= Assignment =
Write out the listing again, exactly as it appears below.
(Collected material Opens)
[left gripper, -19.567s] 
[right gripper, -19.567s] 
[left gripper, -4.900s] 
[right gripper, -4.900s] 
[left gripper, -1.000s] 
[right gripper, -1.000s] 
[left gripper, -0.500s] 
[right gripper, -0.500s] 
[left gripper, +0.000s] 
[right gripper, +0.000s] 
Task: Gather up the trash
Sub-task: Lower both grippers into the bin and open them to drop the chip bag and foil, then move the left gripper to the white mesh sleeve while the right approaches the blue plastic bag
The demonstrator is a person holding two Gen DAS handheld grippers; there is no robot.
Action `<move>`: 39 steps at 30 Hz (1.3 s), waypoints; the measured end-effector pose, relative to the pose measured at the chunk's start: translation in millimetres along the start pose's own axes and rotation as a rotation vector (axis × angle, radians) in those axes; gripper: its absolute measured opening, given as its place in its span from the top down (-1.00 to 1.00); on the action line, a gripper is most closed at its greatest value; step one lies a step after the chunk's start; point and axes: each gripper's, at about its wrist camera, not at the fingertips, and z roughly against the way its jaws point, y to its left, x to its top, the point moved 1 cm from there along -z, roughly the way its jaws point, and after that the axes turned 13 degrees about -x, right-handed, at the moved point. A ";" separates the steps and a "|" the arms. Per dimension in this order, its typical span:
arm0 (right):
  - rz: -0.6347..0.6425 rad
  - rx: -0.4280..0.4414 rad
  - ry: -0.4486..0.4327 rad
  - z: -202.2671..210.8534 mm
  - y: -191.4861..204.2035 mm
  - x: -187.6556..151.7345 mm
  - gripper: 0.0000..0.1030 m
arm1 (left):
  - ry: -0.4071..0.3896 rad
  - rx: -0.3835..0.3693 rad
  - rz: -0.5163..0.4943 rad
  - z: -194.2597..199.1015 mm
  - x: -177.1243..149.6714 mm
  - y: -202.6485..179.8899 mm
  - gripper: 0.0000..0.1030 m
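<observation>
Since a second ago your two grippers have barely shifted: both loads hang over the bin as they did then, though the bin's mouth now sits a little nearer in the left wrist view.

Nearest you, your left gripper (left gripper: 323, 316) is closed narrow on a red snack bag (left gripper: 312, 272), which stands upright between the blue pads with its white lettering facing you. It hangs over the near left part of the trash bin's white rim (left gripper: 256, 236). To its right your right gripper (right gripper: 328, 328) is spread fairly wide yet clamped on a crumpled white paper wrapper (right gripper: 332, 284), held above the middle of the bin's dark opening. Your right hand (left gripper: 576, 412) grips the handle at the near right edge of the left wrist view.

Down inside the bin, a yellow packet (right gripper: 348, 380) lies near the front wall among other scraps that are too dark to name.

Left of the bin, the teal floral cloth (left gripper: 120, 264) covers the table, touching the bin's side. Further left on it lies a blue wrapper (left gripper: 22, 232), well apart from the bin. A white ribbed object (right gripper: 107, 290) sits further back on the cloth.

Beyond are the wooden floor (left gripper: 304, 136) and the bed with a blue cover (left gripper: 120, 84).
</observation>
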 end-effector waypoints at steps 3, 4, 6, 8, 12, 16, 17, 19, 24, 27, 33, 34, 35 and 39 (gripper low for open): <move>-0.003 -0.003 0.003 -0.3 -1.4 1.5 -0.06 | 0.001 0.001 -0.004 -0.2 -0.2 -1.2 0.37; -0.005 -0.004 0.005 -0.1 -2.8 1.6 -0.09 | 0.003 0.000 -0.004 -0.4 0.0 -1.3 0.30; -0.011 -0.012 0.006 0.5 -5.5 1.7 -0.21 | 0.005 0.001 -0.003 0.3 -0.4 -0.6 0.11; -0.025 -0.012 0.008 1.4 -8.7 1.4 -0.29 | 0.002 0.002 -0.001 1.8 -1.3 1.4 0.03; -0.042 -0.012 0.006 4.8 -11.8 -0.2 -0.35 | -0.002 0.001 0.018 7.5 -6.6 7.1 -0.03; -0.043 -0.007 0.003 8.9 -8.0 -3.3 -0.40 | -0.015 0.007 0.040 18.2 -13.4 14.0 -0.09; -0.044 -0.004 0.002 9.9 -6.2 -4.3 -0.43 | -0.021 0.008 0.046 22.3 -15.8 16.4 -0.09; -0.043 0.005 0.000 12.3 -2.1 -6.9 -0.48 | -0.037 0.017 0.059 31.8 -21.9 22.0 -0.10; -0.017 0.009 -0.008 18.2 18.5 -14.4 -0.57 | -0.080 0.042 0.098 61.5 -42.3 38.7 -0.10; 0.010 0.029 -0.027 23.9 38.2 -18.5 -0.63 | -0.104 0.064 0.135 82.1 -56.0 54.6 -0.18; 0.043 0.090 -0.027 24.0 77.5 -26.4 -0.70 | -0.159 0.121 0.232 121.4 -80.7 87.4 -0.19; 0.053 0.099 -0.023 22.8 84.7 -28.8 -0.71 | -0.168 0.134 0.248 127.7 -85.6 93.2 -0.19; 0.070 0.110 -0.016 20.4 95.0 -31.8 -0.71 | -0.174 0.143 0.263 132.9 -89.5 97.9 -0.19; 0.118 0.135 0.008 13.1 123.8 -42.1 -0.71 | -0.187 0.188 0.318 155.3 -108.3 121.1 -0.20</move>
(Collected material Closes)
= Task response =
[left gripper, -19.567s] 
[right gripper, -19.567s] 
[left gripper, -4.900s] 
[right gripper, -4.900s] 
[left gripper, -1.000s] 
[right gripper, -1.000s] 
[left gripper, -0.500s] 
[right gripper, -0.500s] 
[left gripper, +0.000s] 
[right gripper, +0.000s] 
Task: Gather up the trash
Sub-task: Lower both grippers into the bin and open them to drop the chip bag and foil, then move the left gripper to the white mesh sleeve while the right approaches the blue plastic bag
The demonstrator is a person holding two Gen DAS handheld grippers; there is no robot.
Action `<move>`: 39 steps at 30 Hz (1.3 s), waypoints; the measured end-effector pose, relative to the pose measured at the chunk's start: translation in millimetres along the start pose's own axes and rotation as a rotation vector (axis × angle, radians) in those axes; gripper: its absolute measured opening, given as its place in its span from the top down (-1.00 to 1.00); on the action line, a gripper is most closed at its greatest value; step one lies a step after the chunk's start; point and axes: each gripper's, at about its wrist camera, not at the fingertips, and z roughly against the way its jaws point, y to its left, x to its top, the point moved 1 cm from there along -z, roughly the way its jaws point, and after that the axes turned 13 degrees about -x, right-handed, at the moved point. A ";" separates the steps and a "|" the arms. Per dimension in this order, its typical span:
arm0 (right):
  - rz: -0.6347..0.6425 rad
  - rx: -0.4280..0.4414 rad
  - ry: -0.4486..0.4327 rad
  - z: -202.2671..210.8534 mm
  - y: -191.4861..204.2035 mm
  - x: -187.6556..151.7345 mm
  - gripper: 0.0000..0.1030 m
arm1 (left):
  - ry: -0.4071..0.3896 rad
  - rx: -0.3835..0.3693 rad
  - rz: -0.5163..0.4943 rad
  - z: -194.2597..199.1015 mm
  - x: -177.1243..149.6714 mm
  - y: -202.6485..179.8899 mm
  - gripper: 0.0000..0.1030 m
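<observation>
Since a second ago your two grippers have barely shifted: both loads hang over the bin as they did then, though the bin's mouth now sits a little nearer in the left wrist view.

Nearest you, your left gripper (left gripper: 323, 316) is closed narrow on a red snack bag (left gripper: 312, 272), which stands upright between the blue pads with its white lettering facing you. It hangs over the near left part of the trash bin's white rim (left gripper: 256, 236). To its right your right gripper (right gripper: 328, 328) is spread fairly wide yet clamped on a crumpled white paper wrapper (right gripper: 332, 284), held above the middle of the bin's dark opening. Your right hand (left gripper: 576, 412) grips the handle at the near right edge of the left wrist view.

Down inside the bin, a yellow packet (right gripper: 348, 380) lies near the front wall among other scraps that are too dark to name.

Left of the bin, the teal floral cloth (left gripper: 120, 264) covers the table, touching the bin's side. Further left on it lies a blue wrapper (left gripper: 22, 232), well apart from the bin. A white ribbed object (right gripper: 107, 290) sits further back on the cloth.

Beyond are the wooden floor (left gripper: 304, 136) and the bed with a blue cover (left gripper: 120, 84).
</observation>
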 end-effector waypoints at steps 3, 4, 6, 8, 12, 16, 17, 19, 24, 27, 33, 34, 35 and 39 (gripper low for open): <move>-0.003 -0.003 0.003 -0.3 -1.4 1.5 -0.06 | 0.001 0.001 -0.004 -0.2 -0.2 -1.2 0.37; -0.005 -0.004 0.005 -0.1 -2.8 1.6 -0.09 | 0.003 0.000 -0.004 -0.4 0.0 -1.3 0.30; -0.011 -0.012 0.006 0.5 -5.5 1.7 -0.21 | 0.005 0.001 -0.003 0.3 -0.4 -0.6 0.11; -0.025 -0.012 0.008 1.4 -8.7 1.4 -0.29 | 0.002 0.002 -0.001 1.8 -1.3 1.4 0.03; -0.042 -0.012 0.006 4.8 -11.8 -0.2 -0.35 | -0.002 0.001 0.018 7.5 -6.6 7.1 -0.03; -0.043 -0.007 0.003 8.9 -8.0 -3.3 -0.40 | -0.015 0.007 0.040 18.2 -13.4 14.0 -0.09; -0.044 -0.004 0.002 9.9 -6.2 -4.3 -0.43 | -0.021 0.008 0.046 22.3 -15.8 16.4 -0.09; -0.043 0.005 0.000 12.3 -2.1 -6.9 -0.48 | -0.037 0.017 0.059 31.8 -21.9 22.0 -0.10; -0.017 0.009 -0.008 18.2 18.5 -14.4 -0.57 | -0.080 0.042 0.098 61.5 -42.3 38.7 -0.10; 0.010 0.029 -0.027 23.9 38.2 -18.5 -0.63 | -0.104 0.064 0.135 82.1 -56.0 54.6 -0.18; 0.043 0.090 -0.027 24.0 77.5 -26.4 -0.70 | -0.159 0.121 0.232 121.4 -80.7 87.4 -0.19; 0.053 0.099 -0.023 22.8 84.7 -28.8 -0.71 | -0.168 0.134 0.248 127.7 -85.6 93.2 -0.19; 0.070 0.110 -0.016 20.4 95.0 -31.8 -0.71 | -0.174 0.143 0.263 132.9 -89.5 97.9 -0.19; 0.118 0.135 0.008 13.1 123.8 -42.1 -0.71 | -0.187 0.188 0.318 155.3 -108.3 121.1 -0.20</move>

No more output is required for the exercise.